[Opening Record set section]

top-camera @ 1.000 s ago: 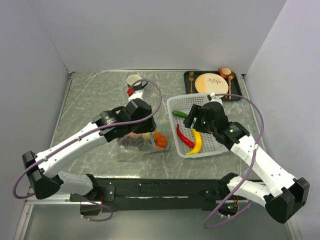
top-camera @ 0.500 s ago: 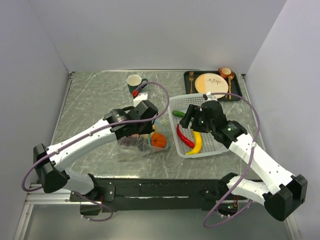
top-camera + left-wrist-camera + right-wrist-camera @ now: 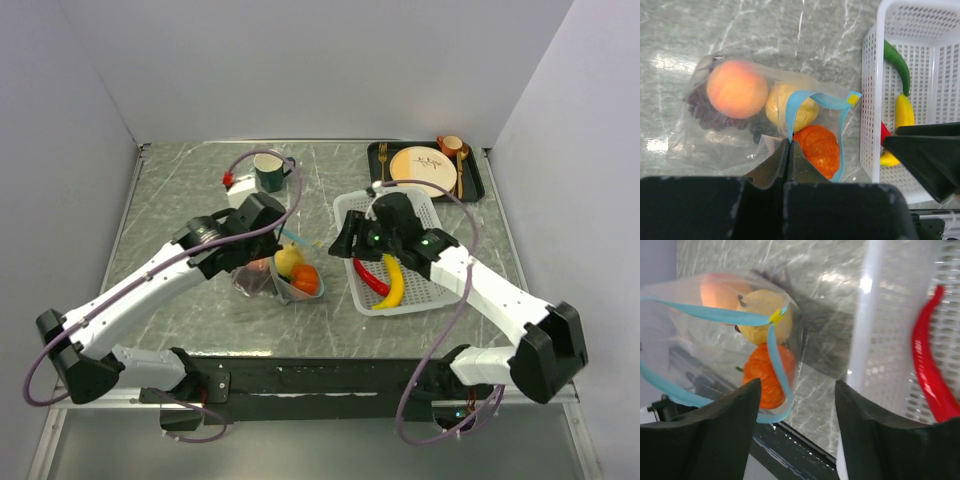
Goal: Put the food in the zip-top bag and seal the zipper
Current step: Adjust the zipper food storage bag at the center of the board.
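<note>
Marble table [image 3: 765, 30] under both arms. My left gripper [image 3: 789, 142] is clamped on the bag [image 3: 715, 142] at its near lip, by the zipper [image 3: 825, 100]. My right gripper [image 3: 797, 385] gapes, empty, facing the mouth. Just past my left jaws: orange [image 3: 820, 147], lemon [image 3: 776, 106], peach [image 3: 736, 89], grapes [image 3: 702, 112], all bagged. Banana [image 3: 904, 112], chili [image 3: 884, 134], pepper [image 3: 897, 62] lie in the basket [image 3: 867, 100] rightward, its wall close. Zipper unsealed; bare marble beyond.

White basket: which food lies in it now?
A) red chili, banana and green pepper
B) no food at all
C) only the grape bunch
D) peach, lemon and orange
A: the red chili, banana and green pepper lie in the white basket, while the peach, lemon and orange sit inside the zip-top bag.
</note>
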Robot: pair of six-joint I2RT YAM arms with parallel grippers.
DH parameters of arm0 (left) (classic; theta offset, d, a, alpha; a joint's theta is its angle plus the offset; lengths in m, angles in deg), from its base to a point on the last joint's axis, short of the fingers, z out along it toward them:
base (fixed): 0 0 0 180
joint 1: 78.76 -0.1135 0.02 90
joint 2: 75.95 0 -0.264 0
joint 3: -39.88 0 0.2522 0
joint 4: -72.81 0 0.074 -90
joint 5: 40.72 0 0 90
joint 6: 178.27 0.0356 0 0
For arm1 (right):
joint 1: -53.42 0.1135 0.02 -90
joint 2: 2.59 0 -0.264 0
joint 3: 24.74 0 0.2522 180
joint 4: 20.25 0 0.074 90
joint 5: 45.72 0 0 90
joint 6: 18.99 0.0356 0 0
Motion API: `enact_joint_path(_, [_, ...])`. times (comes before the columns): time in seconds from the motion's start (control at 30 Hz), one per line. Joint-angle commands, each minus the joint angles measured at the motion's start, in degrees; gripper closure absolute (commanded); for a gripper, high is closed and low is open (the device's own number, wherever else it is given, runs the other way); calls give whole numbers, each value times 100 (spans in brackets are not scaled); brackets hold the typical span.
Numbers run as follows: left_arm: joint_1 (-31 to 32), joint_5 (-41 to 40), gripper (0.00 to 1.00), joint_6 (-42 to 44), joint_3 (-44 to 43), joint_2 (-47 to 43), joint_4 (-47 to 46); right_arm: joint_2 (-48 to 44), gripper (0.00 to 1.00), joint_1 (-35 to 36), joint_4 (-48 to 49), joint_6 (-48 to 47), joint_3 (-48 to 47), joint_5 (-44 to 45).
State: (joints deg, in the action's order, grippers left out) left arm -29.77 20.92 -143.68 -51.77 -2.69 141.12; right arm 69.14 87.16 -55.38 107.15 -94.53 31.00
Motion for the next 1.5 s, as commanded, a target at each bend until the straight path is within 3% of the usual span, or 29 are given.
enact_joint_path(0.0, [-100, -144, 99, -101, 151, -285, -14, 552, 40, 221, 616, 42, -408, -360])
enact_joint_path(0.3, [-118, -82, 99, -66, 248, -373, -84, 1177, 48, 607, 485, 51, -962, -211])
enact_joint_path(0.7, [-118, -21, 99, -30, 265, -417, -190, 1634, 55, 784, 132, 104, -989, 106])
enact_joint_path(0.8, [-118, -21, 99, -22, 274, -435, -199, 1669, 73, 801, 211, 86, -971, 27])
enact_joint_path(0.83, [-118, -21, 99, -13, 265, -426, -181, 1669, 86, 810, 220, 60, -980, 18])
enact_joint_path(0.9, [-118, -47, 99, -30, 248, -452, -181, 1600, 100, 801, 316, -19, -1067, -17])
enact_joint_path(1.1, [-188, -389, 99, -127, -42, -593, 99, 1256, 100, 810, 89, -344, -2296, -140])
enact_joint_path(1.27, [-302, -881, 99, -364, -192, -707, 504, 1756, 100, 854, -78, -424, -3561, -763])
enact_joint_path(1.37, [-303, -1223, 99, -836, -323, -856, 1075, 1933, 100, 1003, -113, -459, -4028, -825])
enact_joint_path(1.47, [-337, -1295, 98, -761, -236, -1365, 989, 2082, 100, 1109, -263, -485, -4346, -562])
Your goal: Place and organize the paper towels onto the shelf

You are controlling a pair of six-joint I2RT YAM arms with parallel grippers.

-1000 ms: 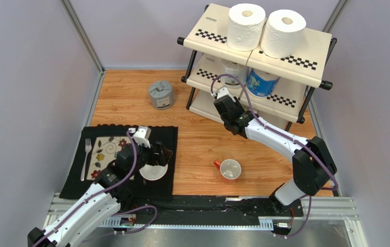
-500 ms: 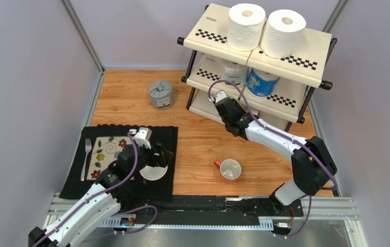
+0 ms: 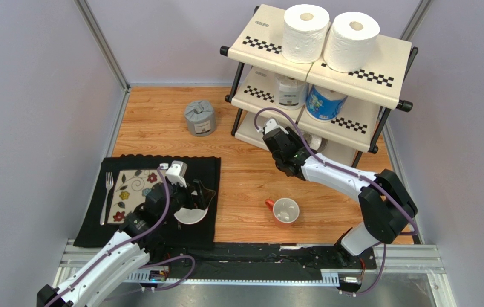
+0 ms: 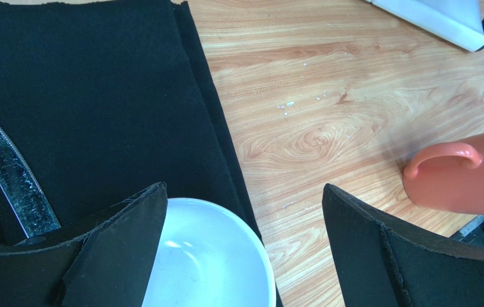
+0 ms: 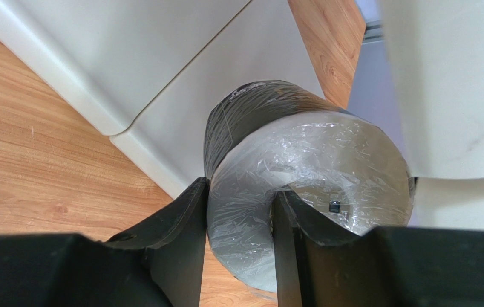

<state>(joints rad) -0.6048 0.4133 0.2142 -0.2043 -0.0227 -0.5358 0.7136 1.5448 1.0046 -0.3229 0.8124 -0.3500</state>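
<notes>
- The shelf (image 3: pixel 264 29) stands at the far right of the tabletop (image 3: pixel 251 185), with 3 cream tiers on a black frame.
- On the top tier a white roll (image 3: pixel 305 32) and a second white roll (image 3: pixel 351 41) stand upright, side by side and touching.
- On the middle tier a clear-wrapped roll (image 3: pixel 289 91) stands upright just left of a blue roll (image 3: pixel 324 102).
- The grey roll (image 3: pixel 200 118) stands upright on the bare tabletop, left of the shelf and apart from it.
- The right end effector (image 3: pixel 273 137) reaches in at the front of the lowest tier.
- In the wrist view it (image 5: pixel 238 211) pinches the black roll (image 5: pixel 302 185) through its wall, with 1 finger outside the wrap and the other inside the hollow core.
- The black roll lies on its side with its open end toward the camera. Its far end is over the cream bottom panel (image 5: pixel 161 38) near the panel's front edge. I cannot tell whether it rests on the panel.
- The left end effector (image 3: pixel 190 192) hangs low at the near left, its fingers spread wide and holding nothing.
- In the wrist view it (image 4: pixel 243 192) sits over the right edge of the black mat (image 4: pixel 97 96) and the white bowl (image 4: pixel 206 256).
- The orange mug (image 3: pixel 285 210) lies on its side on the tabletop to the right of the bowl, between the 2 arms.
- A fork (image 3: pixel 107 195) lies along the left side of the mat.
</notes>
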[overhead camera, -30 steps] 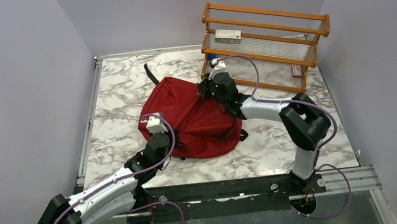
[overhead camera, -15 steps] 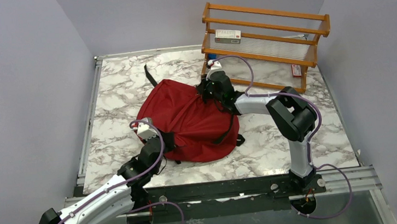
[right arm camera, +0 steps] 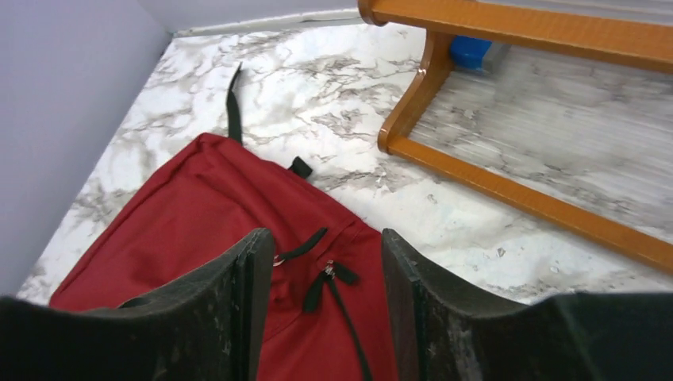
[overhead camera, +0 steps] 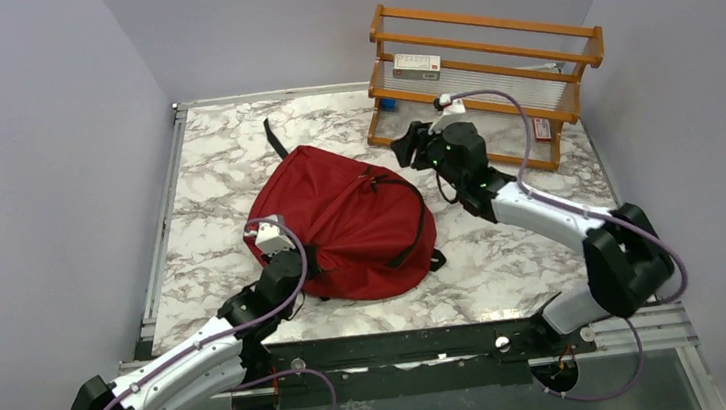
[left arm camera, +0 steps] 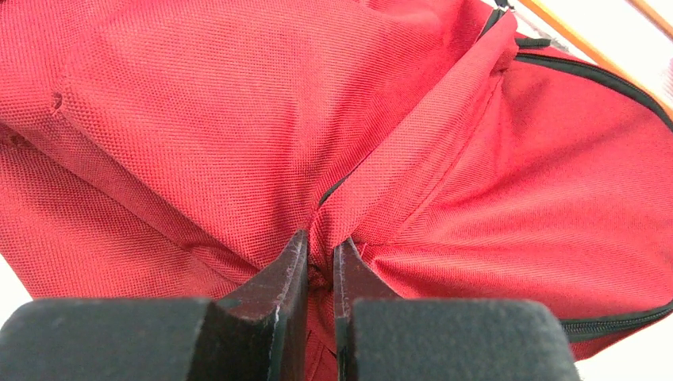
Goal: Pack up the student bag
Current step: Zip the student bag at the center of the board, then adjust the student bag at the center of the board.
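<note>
The student bag [overhead camera: 341, 222] lies flat on the marble table, dark red, with its black zipper line curving across the top. My left gripper [overhead camera: 296, 264] is at the bag's near left edge and is shut on a pinched fold of red fabric [left arm camera: 321, 242]. My right gripper [overhead camera: 404, 147] hovers past the bag's far right corner, beside the rack, and stands open with nothing between its fingers. In the right wrist view the gripper [right arm camera: 327, 238] frames two black zipper pulls [right arm camera: 329, 274] on the bag [right arm camera: 182, 230] below.
A wooden rack [overhead camera: 486, 63] stands at the back right, with a white box [overhead camera: 416, 65] on its upper shelf, a blue item [overhead camera: 387, 104] at its lower left and a small red-and-white item [overhead camera: 541, 129] at its right. A black strap [overhead camera: 275, 135] trails behind the bag. Grey walls close in.
My right gripper has let go at the bag's top, opened, and swung right towards the rack. The bag has settled flatter. My left gripper keeps its pinch on the fabric.
</note>
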`<state>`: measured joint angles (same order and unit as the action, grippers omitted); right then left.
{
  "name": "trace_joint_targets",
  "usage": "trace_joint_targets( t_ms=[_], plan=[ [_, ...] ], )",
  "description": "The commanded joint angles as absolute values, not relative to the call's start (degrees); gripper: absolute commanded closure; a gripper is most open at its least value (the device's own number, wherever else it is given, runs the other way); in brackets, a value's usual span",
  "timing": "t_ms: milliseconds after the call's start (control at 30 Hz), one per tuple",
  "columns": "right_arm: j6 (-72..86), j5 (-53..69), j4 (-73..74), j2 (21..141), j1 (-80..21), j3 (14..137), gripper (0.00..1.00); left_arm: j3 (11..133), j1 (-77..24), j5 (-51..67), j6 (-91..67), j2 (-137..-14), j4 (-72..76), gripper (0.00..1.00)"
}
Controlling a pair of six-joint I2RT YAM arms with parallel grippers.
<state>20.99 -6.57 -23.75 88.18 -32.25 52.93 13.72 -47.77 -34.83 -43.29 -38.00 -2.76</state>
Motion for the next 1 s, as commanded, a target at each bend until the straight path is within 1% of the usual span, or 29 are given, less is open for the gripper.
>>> trace_joint_targets(
  t_ms=[0,67,133,200,333,467,600,633,733,967],
  plan=[
    [26.8,-11.42,-7.45,79.41,-32.83,49.44,0.41,15.74,-47.82,-35.45,-38.86,-41.18,-0.98,1.0],
    [30.4,-12.19,-2.98,75.94,-32.78,47.3,0.37,16.22,-47.83,-35.08,-38.53,-42.59,-0.25,0.97],
    [34.07,-11.45,1.15,73.41,-32.78,45.46,0.32,16.62,-47.81,-34.77,-38.17,-43.86,1.21,0.96],
    [36.6,-9.62,4.19,71.95,-32.78,43.78,0.3,16.93,-47.87,-34.64,-38.06,-44.88,2.04,0.95],
    [39.0,-4.06,4.58,71.68,-32.78,40.62,0.28,17.35,-47.87,-34.12,-37.76,-45.76,2.85,0.96],
    [40.1,-0.52,1.13,75.89,-32.78,38.9,0.29,17.64,-47.85,-33.77,-36.91,-46.15,3.32,0.96],
    [39.55,4.12,-3.46,79.73,-32.78,39.8,0.4,18.46,-47.82,-33.3,-35.95,-46.18,3.09,0.98],
    [39.47,5.02,-4.42,80.11,-32.83,40.23,0.46,18.72,-47.81,-33.31,-35.68,-46.19,3.03,1.0],
    [39.38,6.73,-6.13,80.01,-32.78,41.6,0.65,20.24,-47.84,-33.6,-35.23,-46.78,1.91,1.0],
    [36.57,10.09,-6.51,77.39,-32.78,48.29,0.97,29.74,-47.68,-34.71,-30.66,-49.75,-4.59,1.0]
  ],
)
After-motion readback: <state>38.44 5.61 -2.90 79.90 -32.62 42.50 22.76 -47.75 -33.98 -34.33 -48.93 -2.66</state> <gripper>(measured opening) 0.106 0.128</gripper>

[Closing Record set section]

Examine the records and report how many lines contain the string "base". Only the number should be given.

2